July 18, Colombo (LNW): Sri Lanka is on the brink of emerging from a ‘restrictive default’ status, a label that has deterred potential investors, several eminent economic experts claimed.

While Sri Lanka is poised to exit its restrictive default status, the journey ahead requires maintaining macroeconomic stability, implementing structural reforms, securing investments, and achieving significant fiscal health improvements to ensure sustainable economic growth and stability

The nation has undertaken significant and difficult measures to restructure its debt and is now awaiting the final nod from the International Monetary Fund (IMF) to validate the negotiated terms with creditors.

This approval is crucial as it will indicate a change in the country’s economic status, an outcome eagerly awaited by the nation’s stakeholders.because the authorities have failed to fulfill the rheir commitments properly and change of governments they said adding that this time no turning back for the island nation.

Maninda Wickramasinghe, MD of Fitch Ratings Lanka, noted the substantial recovery progress Sri Lanka has made, a sentiment shared by international agencies.

He pointed out that once the restructuring of bonds and bilateral agreements is finalized, there should be no reason for rating agencies to keep the country at restricted default.

Wickramasinghe emphasized that his views were personal and did not represent Fitch Ratings Lanka’s official stance. He also mentioned that Sri Lanka should initiate a review process, which should be brief.

Wickramasinghe praised Sri Lanka’s resilience in restructuring its debt but stressed the importance of learning from past mistakes to avoid future economic pitfalls.
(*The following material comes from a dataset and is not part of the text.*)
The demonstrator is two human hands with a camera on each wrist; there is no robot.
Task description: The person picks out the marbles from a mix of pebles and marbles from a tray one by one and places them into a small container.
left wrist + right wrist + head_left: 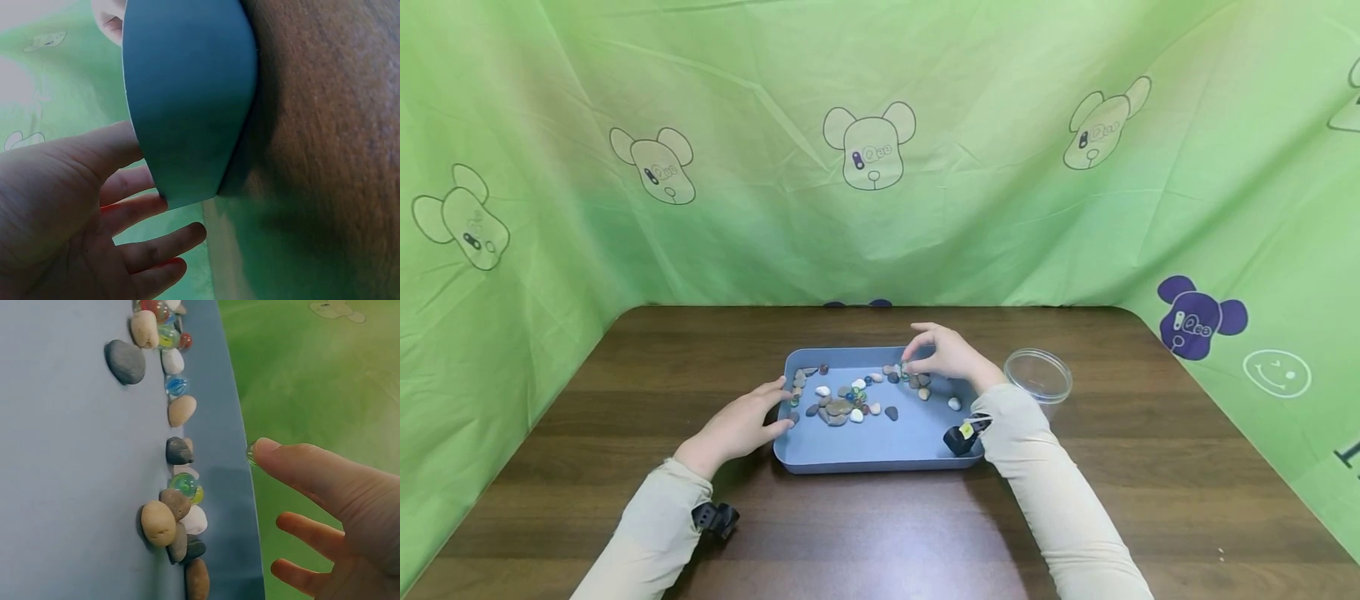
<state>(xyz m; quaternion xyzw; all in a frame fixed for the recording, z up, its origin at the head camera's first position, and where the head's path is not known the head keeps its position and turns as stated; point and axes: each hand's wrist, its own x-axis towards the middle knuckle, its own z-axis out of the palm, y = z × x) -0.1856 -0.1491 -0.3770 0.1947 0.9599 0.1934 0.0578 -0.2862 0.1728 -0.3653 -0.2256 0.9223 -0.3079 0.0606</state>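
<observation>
Head view: a shallow blue rectangular plastic tray (pixel 865 450) sits at the centre of the frame on a dark brown wooden table (pixel 1150 467). Smooth pebbles and glass marbles (pixel 842 404) lie scattered across the tray's upper half. The left hand (pixel 741 425) rests with relaxed, straight fingers against the tray's left rim. The right hand (pixel 943 354) hovers over the tray's upper right, pinching a small green glass marble (pixel 906 367). A clear round plastic container (pixel 1038 375) stands just right of the tray.

Left wrist view: loose fingers (pixel 134 209) touch the tray's corner at centre.

Right wrist view: the marble (pixel 252 454) sits at the fingertip, centre right
</observation>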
Addressing the timeline for status change, he highlighted the complexity, noting this was the first time Sri Lanka approached the IMF while in default.

 He remarked on the frequency of IMF engagements, indicating systemic issues that need addressing to prevent recurrence.

World Bank Lead Economist Gregory Smith shared similar views, stating that while exiting restrictive default is feasible, the real challenge will be achieving a rating upgrade afterward.

Smith pointed out the monumental task of reaching a B- rating due to high debt service to revenue ratios. He emphasized the need for Sri Lanka to regain market access by 2027 to repay the IMF and highlighted the necessity for substantial new investments.

Smith also underscored the difficulty countries face in returning to their pre-crisis status, noting the extensive work required and the importance of avoiding policy mistakes to foster economic growth.

Former Central Bank Governor Dr. Indrajith Coomaraswamy echoed these sentiments, emphasizing the need for macroeconomic stability, structural reforms, and leveraging opportunities from neighboring India to achieve a growth rate above 3 percent.

Coomaraswamy stressed that achieving a primary surplus target of 2.3 percent by 2025 is crucial to avoiding another debt restructuring.

He advocated for improving tax revenue through better administration and eliminating tax concessions, aiming to raise the tax revenue to GDP ratio beyond 15 percent. This financial stability is essential to support the country’s growth initiatives and economic strategy.